(Task data Opens)

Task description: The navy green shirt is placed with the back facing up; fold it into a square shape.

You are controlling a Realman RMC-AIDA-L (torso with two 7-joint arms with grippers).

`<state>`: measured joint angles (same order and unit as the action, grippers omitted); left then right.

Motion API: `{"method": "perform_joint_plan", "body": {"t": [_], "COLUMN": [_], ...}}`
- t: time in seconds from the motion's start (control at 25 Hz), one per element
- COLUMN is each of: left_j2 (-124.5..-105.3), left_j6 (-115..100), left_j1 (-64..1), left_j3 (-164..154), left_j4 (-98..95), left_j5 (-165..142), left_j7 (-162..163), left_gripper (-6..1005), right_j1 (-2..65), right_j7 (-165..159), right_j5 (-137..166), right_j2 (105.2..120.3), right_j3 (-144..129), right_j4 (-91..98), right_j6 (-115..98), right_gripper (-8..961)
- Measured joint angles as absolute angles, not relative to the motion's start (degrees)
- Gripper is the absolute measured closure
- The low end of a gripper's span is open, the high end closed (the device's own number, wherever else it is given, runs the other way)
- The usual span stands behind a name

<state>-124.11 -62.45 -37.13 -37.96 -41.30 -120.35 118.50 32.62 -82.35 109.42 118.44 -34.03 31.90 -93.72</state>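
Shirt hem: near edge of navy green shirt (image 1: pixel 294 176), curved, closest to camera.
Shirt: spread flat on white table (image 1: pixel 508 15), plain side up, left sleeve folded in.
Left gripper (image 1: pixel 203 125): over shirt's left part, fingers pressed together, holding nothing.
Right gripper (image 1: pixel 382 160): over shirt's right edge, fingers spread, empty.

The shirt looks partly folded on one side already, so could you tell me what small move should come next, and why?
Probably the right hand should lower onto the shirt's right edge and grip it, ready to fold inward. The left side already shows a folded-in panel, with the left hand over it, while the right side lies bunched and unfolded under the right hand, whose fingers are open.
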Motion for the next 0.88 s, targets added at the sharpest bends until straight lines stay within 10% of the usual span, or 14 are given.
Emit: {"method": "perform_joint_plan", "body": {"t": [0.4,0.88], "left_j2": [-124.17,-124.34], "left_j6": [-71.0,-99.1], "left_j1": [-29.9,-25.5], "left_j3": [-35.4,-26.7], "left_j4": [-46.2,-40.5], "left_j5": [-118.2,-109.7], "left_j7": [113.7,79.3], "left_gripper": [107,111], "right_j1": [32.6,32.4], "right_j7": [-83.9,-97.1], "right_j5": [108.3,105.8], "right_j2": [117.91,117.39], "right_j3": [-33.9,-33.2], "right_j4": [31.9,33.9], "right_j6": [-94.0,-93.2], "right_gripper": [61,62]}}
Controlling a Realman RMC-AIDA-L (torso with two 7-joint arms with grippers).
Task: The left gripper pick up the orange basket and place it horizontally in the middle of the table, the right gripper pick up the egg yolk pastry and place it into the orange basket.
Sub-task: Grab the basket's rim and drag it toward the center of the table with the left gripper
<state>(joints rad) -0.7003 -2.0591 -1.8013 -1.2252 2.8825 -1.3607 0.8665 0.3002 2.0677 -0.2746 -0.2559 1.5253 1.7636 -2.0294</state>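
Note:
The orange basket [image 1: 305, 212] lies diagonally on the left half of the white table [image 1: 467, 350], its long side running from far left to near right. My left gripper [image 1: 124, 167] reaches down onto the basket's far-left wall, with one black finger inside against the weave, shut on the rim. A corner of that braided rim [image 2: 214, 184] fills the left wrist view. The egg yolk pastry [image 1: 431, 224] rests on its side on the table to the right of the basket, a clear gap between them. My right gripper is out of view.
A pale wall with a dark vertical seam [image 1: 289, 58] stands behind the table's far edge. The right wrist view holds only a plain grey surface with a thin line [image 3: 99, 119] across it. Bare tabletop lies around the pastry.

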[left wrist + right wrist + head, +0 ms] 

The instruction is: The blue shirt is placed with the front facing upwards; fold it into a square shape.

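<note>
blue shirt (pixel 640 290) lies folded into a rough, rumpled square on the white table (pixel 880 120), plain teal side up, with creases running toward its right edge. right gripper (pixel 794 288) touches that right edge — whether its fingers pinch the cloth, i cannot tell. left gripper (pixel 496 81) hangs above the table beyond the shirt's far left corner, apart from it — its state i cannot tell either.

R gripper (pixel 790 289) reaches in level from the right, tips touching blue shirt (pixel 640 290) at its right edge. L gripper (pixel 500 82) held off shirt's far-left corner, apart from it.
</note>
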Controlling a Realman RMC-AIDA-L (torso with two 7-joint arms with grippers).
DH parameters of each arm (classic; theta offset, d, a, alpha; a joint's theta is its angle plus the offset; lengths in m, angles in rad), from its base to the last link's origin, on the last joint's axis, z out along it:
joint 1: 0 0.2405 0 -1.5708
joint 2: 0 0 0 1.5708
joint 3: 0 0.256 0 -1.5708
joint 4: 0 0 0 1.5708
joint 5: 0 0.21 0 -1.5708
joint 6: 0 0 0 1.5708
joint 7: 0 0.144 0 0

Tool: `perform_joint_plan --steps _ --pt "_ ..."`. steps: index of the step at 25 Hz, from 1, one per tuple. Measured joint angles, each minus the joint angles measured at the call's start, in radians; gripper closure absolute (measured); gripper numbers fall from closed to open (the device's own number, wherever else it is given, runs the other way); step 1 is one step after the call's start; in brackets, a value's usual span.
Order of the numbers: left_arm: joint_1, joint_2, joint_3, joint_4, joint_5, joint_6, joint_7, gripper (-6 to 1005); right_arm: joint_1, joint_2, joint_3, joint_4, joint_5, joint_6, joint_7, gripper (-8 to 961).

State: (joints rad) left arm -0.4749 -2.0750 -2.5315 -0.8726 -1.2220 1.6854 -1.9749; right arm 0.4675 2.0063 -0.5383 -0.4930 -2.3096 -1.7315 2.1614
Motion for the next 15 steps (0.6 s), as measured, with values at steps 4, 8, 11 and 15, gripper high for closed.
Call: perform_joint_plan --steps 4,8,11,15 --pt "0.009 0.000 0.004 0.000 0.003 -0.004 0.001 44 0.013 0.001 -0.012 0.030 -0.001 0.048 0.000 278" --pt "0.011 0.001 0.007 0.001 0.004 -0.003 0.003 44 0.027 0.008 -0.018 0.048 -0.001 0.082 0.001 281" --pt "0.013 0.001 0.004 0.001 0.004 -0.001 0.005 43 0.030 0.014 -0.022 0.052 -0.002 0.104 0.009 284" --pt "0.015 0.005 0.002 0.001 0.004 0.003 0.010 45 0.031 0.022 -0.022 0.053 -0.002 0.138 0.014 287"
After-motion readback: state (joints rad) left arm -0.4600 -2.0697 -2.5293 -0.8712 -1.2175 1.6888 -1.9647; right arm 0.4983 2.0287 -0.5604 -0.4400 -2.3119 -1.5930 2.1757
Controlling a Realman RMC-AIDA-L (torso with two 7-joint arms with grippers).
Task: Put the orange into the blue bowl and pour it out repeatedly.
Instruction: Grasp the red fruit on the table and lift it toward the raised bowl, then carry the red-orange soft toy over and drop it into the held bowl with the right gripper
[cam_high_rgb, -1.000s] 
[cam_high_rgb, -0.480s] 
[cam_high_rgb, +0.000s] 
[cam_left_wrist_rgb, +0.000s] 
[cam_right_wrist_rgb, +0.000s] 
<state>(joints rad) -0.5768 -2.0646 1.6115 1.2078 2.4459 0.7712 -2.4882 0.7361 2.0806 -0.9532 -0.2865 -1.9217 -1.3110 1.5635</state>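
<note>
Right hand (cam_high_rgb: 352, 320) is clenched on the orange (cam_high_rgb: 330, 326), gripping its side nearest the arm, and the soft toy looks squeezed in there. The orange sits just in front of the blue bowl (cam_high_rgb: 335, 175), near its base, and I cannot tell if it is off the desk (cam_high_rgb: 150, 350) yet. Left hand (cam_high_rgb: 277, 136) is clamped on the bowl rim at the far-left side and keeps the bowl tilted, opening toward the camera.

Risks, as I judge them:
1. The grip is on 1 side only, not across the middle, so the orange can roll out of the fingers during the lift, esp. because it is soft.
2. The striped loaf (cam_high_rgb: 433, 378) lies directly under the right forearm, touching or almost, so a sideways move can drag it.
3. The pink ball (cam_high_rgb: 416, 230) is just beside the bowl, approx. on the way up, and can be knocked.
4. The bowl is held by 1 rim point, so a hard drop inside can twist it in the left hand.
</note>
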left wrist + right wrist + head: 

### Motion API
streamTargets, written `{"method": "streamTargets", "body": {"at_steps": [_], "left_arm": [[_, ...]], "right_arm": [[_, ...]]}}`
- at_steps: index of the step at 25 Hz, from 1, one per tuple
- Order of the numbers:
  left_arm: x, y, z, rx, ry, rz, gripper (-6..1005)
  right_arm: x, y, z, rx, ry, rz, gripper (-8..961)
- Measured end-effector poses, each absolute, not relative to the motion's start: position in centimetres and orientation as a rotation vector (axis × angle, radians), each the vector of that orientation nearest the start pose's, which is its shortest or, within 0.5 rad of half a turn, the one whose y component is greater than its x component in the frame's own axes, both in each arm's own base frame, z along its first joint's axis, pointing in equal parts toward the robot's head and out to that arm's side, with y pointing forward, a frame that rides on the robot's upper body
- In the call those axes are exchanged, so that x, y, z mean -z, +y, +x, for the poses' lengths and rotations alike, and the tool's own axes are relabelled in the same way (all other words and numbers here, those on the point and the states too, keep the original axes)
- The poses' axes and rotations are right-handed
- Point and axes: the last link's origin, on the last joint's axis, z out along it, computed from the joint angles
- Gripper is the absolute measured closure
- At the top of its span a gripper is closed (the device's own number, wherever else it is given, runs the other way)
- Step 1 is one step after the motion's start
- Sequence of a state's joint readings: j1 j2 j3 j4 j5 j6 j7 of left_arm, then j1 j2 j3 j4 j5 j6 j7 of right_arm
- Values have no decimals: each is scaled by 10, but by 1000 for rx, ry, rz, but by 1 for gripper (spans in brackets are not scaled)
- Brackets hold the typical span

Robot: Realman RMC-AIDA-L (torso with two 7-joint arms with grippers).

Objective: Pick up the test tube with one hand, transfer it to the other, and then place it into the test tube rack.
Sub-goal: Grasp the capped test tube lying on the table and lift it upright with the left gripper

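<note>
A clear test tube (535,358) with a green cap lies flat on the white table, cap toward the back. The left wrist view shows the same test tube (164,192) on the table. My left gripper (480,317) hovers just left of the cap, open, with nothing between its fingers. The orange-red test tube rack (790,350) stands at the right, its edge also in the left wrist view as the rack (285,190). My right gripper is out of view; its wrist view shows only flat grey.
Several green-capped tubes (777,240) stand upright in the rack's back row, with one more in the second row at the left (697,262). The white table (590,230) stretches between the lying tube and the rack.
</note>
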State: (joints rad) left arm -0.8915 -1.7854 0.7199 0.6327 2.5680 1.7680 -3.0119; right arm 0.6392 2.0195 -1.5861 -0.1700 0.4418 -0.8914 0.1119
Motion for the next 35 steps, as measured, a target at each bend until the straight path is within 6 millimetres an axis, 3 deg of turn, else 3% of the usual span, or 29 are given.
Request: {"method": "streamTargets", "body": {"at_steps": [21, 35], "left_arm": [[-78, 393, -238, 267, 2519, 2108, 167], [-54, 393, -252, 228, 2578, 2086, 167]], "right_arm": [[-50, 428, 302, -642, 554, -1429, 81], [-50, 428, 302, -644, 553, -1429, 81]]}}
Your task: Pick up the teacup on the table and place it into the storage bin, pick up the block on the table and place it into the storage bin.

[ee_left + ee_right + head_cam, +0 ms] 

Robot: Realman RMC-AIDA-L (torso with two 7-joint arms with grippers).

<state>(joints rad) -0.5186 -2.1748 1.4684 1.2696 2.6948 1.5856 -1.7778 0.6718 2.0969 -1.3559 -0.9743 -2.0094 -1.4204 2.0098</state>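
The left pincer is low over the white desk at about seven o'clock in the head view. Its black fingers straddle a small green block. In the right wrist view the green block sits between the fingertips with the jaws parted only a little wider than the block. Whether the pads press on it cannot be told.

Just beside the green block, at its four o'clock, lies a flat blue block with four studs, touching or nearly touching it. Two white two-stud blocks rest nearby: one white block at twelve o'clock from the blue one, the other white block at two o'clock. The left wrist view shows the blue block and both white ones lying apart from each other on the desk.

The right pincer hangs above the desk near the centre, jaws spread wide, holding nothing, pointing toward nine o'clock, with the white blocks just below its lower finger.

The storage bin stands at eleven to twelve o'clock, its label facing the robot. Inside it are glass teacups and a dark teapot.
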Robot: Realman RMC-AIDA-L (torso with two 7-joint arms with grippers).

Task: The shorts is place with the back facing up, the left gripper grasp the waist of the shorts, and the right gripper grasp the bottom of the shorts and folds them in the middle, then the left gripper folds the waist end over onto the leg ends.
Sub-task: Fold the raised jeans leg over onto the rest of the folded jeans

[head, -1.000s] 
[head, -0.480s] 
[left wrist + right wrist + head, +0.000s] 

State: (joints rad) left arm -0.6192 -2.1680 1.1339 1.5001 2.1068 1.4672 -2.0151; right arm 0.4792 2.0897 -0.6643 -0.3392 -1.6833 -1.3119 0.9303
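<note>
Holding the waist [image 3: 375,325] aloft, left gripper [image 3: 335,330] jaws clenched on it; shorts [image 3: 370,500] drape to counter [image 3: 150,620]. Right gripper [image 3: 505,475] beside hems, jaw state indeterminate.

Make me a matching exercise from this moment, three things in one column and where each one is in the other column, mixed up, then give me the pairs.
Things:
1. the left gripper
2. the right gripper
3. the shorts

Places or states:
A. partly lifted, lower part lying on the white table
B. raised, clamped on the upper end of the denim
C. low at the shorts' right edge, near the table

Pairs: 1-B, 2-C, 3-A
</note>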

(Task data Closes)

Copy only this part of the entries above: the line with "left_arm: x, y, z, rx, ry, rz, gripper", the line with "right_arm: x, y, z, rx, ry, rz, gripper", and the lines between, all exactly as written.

▶ _Final answer_:
  left_arm: x, y, z, rx, ry, rz, gripper (-6..1005)
  right_arm: x, y, z, rx, ry, rz, gripper (-8..961)

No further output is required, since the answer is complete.